Output validation plots and prediction error scores for regression models after back-transforming Arrhenius surrogate model to original objective function.

Uses the WorkFlow’s CV folds to score the performance of each CV-trained model on its corresponding test set.

Parameters:
  • original_objective (str) – String name of pre-Arrhenius surrogate model objective function.

  • df (pd.DataFrame) – DataFrame of pre-Arrhenius surrogate model measurement data.

  • beta_0 (float) – beta_0 value used in Arrhenius fits. See: prep.arrhenius() for more information.

  • models (Optional[List[str]]) –

    Optionally define which models (by string name identifier) to use to predict the Arrhenius coefficients. The list ordering matches the objective_funcs. If None the best scoring model (MSE) is used by default.

    Default value None

  • objective_funcs (Optional[List[str]]) –

    List of string names of 3-objective functions pass to the Arrhenius function in the form [‘S0’, ‘S1’, ‘S2’]
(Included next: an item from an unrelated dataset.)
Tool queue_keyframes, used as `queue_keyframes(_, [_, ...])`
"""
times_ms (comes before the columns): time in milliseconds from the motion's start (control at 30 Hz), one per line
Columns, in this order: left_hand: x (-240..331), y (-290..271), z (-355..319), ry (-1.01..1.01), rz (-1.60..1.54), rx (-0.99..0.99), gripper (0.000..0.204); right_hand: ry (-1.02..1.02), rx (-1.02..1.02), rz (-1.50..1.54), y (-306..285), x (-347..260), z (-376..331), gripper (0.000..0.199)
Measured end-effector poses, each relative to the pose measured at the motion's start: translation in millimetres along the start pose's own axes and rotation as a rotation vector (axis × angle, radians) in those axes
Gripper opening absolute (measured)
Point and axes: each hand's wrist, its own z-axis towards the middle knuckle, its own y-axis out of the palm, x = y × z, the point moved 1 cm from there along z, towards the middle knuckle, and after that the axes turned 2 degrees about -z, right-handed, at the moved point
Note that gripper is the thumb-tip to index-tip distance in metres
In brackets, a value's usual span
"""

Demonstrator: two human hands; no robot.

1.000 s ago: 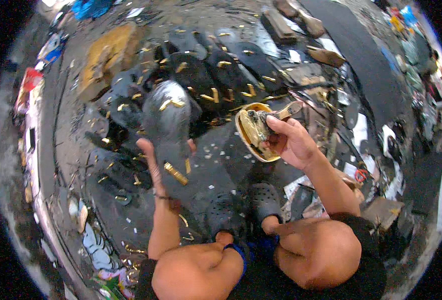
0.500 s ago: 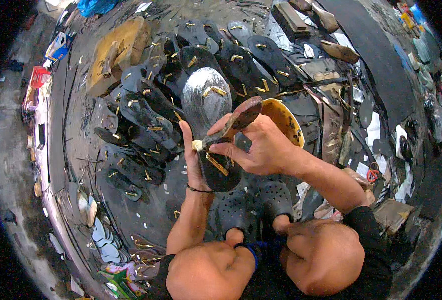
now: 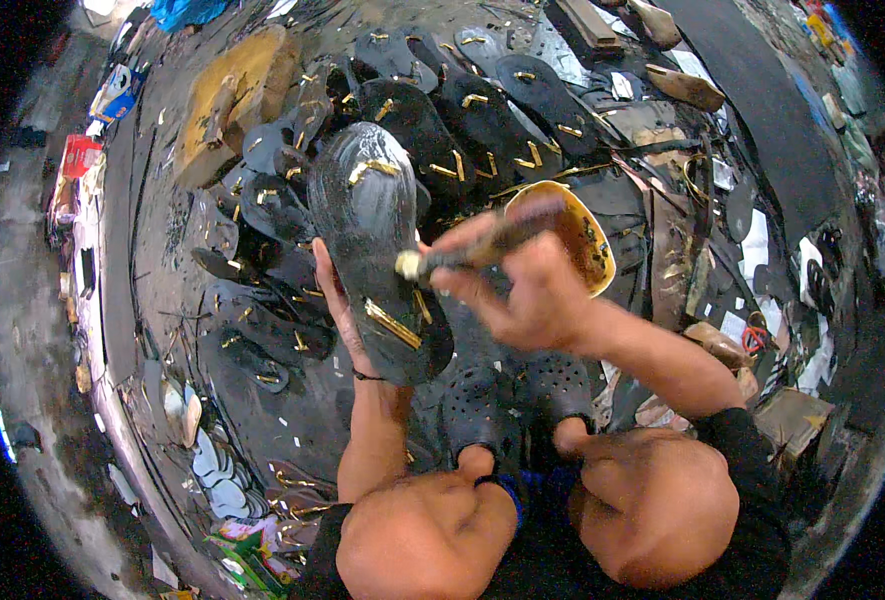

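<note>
A black sandal sole (image 3: 362, 235) with gold strap ends sticking out lies across my left hand (image 3: 336, 300). The left thumb runs along its left edge, while the other fingers are hidden beneath. A wet, whitish coat shines on the sole's far end. My right hand (image 3: 537, 305) grips a dark-handled brush (image 3: 497, 238), slightly blurred. The brush's pale tip is over the middle of the sole; I cannot tell whether it touches. Just beyond the right hand stands a yellow tub (image 3: 607, 268) with dark specks inside.
Several black soles with gold strap ends (image 3: 397, 112) spread over the ground ahead and to the left. A worn wooden block (image 3: 257, 75) stands at the far left. Wooden shoe lasts (image 3: 684, 88) and scraps lie to the right. Grey cut pieces (image 3: 224, 475) are stacked near left.
The sole has shifted left and turned more of its face into view, with the left hand beneath it. The brush tip has moved slightly right and toward the far end of the sole.
</note>
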Motion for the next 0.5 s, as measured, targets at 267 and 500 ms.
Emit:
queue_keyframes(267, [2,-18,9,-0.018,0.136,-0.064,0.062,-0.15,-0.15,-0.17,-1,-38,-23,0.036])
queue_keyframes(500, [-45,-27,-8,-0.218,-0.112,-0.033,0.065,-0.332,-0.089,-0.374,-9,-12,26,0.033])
    Default value ['S0', 'S1', 'S2']

  • save_loc (Union[bool, str]) –

    Name to save plot (if desired), if False the plot will only be shown, not saved.
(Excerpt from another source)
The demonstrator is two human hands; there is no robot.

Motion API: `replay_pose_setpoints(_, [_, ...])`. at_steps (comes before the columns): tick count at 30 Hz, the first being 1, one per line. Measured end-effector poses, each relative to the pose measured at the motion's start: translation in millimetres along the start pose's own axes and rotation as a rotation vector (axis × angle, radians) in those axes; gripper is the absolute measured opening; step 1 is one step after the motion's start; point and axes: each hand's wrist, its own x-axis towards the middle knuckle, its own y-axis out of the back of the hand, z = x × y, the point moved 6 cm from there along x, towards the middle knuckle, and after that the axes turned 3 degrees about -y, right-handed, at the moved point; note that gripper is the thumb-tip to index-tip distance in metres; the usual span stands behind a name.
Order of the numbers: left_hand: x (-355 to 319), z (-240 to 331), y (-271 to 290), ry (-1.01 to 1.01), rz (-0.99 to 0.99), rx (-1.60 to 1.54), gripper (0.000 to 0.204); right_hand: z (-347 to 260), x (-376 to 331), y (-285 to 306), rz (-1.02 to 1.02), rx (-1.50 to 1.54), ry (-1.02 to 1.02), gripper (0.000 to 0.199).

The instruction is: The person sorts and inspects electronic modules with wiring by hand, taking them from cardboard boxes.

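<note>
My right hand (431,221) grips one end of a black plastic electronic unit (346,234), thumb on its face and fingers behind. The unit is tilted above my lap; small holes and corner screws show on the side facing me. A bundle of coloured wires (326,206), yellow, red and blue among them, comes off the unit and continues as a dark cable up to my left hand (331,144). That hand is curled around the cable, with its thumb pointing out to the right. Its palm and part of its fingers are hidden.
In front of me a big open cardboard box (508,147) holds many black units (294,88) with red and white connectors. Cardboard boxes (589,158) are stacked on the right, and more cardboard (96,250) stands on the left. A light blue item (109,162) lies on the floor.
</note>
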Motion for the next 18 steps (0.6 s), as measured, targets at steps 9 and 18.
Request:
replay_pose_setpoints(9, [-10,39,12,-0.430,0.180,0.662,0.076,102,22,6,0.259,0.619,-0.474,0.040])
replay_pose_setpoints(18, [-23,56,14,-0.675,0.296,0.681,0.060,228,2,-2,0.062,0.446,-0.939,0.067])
    Saving filename convention is: save_loc + objective function + ‘-arrhenius-cross-validate.pdf’

  • log (Optional[bool]) –

    Whether to compare to logarithmic conductivity.

    Default value True

  • deviate_by_salt (Optional[bool]) –

    Whether log(conductivity/x_LiSalt) should be plotted

    Default value True

Returns:

Dictionary of mean-CV-scores with keys (sem: std of mean):

”r2_train”, “r2_train_sem”, “MAE_train”, “MAE_train_sem”, “MSE_train”, “MSE_train_sem”, “RMSE_train”, “RMSE_train_sem”, “r2_test”, “r2_test_sem”, “MAE_test”, “MAE_test_sem”, “MSE_test”, “MSE_test_sem”, “RMSE_test”, “RMSE_test_sem”

Return type:

Dict[str, float]

arrhenius_validate(original_objective: str, df: DataFrame, beta_0: float, models: List[str] | None = None, arrhenius_objectives: List[str] | None = ['S0', 'S1', 'S2'], save_loc: bool | str = False, log: bool = True, deviate_by_salt: bool = True, show_title: bool = True, custom_label=None) Dict[str, float]

Output validation plots and prediction error scores for regression models after back-transforming Arrhenius surrogate model to original objective function.

Uses the WorkFlow’s validation holdout dataset to identify validation-set compositions in the passed DataFrame.

Parameters:
  • original_objective (str) – String name of pre-Arrhenius surrogate model objective function.

  • df (pd.DataFrame) – DataFrame of pre-Arrhenius surrogate model measurement data.

  • beta_0 (float) – beta_0 value used in Arrhenius fits. See: prep.arrhenius() for more information.

  • models (Optional[List[str]]) –

    Optionally define which models (by string name identifier) to use to predict the Arrhenius coefficients. The list ordering matches the objective_funcs. If None the best scoring model (MSE) is used by default.

    Default value None

  • objective_funcs (Optional[List[str]]) –

    List of string names of 3-objective functions pass to the Arrhenius function in the form [‘S0’, ‘S1’, ‘S2’]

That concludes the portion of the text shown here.